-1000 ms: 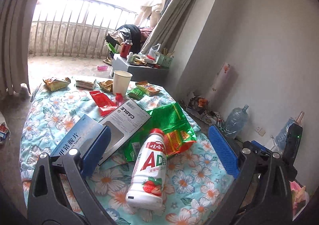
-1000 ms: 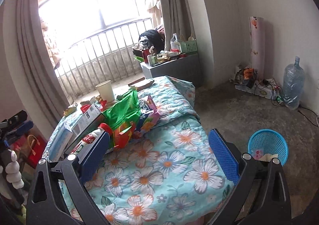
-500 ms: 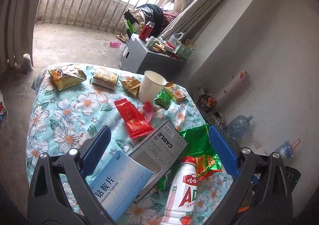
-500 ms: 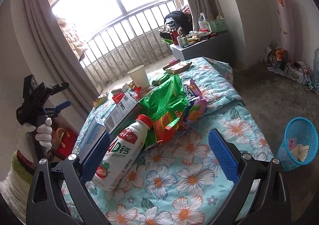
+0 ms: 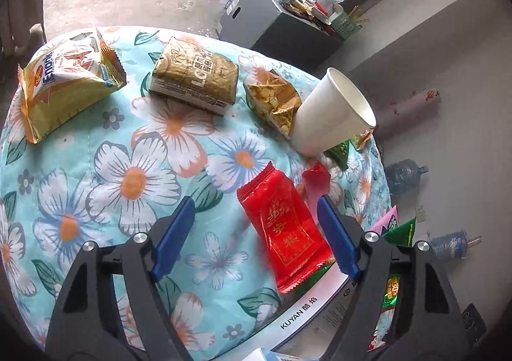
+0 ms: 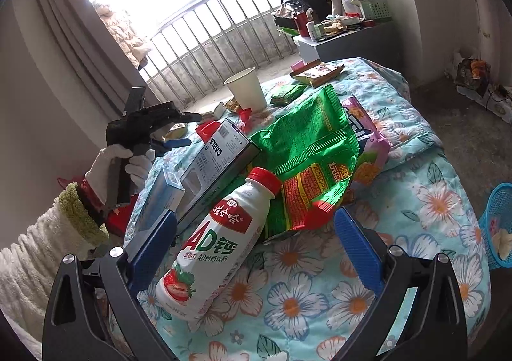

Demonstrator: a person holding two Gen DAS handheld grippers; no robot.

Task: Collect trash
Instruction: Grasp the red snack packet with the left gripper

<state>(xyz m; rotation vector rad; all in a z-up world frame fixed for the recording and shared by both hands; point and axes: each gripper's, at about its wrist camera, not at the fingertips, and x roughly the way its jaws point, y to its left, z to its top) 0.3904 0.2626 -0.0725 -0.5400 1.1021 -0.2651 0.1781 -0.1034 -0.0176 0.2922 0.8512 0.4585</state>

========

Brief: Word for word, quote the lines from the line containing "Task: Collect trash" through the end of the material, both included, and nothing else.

Response:
Task: Collect trash
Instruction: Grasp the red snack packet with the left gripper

<state>(xyz m; rotation vector rad; all in a z-up world frame fixed for the recording and shared by both hands; point and axes: each gripper's, at about its wrist camera, not at the fingertips, and x roughly the way its jaws point, y to its left, z to its top) 0.3904 0.2626 -0.0725 -0.5400 1.1021 -0.2651 0.1781 -0.1034 -0.0176 0.2922 0.8512 0.4585</state>

The work on this exercise has been completed.